What to do:
Using the listing that follows, filter out every line lacking the string "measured" and return the rest.

Extracted material:
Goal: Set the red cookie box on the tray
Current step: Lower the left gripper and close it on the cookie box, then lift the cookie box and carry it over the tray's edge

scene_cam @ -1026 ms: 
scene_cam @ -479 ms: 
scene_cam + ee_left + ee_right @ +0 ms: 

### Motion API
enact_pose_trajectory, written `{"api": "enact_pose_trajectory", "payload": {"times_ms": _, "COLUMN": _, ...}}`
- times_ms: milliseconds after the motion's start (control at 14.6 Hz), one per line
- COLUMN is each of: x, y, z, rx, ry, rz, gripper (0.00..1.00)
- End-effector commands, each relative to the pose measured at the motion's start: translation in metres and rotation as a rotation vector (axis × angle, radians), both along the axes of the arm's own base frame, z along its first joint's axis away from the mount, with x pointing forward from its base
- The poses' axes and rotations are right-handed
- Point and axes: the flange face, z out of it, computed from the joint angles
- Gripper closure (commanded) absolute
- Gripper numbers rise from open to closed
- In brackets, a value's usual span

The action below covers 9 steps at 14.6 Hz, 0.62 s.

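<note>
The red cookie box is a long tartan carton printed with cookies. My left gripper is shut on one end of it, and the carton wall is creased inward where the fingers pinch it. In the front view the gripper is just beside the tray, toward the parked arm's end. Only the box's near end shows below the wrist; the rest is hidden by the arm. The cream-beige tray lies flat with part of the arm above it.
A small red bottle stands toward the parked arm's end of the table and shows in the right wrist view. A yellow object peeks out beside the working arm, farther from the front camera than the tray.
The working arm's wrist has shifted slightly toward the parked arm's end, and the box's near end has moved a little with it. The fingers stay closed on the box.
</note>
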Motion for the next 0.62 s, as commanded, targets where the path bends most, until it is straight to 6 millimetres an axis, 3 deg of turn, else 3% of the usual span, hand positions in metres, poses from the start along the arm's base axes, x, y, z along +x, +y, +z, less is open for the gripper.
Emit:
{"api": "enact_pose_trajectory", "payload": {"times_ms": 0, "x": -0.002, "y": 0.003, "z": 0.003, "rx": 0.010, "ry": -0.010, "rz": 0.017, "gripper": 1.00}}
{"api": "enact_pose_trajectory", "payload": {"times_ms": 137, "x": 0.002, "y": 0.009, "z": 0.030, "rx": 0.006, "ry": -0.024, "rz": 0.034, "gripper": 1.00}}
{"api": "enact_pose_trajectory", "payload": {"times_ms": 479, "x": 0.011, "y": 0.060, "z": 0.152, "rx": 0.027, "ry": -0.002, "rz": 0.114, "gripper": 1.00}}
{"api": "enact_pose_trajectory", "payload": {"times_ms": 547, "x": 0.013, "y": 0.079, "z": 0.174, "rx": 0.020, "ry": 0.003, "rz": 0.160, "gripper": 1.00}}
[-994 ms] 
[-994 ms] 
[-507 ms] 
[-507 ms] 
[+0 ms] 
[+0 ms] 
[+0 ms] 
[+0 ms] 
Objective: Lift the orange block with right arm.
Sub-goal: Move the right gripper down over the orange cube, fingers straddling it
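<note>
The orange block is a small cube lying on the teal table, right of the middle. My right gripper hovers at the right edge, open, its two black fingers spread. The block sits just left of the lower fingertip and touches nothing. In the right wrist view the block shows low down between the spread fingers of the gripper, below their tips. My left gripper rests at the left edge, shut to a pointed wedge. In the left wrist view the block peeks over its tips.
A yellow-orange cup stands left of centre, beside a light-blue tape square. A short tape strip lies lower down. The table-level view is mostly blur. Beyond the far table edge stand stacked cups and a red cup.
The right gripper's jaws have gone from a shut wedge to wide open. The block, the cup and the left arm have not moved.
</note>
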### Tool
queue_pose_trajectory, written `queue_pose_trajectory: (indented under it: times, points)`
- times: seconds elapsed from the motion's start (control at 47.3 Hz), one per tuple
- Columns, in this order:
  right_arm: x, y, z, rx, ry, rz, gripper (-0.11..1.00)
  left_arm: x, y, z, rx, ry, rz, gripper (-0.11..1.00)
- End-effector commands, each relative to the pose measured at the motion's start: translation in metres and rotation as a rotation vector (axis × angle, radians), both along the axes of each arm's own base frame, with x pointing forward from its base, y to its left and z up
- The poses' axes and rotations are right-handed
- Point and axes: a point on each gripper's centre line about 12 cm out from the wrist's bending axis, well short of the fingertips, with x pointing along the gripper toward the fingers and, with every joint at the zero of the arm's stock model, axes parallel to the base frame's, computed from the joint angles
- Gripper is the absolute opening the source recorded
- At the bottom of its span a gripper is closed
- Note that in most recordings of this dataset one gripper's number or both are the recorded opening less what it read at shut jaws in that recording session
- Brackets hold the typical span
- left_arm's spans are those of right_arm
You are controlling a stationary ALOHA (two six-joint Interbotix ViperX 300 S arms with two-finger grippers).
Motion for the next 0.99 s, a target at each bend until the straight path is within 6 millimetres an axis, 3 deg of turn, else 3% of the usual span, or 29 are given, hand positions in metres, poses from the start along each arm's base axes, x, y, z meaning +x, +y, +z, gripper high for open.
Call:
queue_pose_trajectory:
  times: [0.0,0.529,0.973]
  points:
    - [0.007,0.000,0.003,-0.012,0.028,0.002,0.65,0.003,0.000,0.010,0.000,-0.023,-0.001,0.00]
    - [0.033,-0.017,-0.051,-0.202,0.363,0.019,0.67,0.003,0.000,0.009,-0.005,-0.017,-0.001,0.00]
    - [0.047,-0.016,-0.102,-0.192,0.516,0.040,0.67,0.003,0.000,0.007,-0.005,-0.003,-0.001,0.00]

Answer to this task:
- End-effector commands, each relative to the pose measured at the motion's start: translation in metres and rotation as a rotation vector (axis × angle, radians), both along the axes of the arm's own base frame, z along its first joint's axis away from the mount, with x pointing forward from its base
- End-effector commands, each relative to the pose measured at the motion's start: translation in metres and rotation as a rotation vector (axis × angle, radians), both along the axes of each arm's own base frame, with x pointing forward from its base, y to its left and z up

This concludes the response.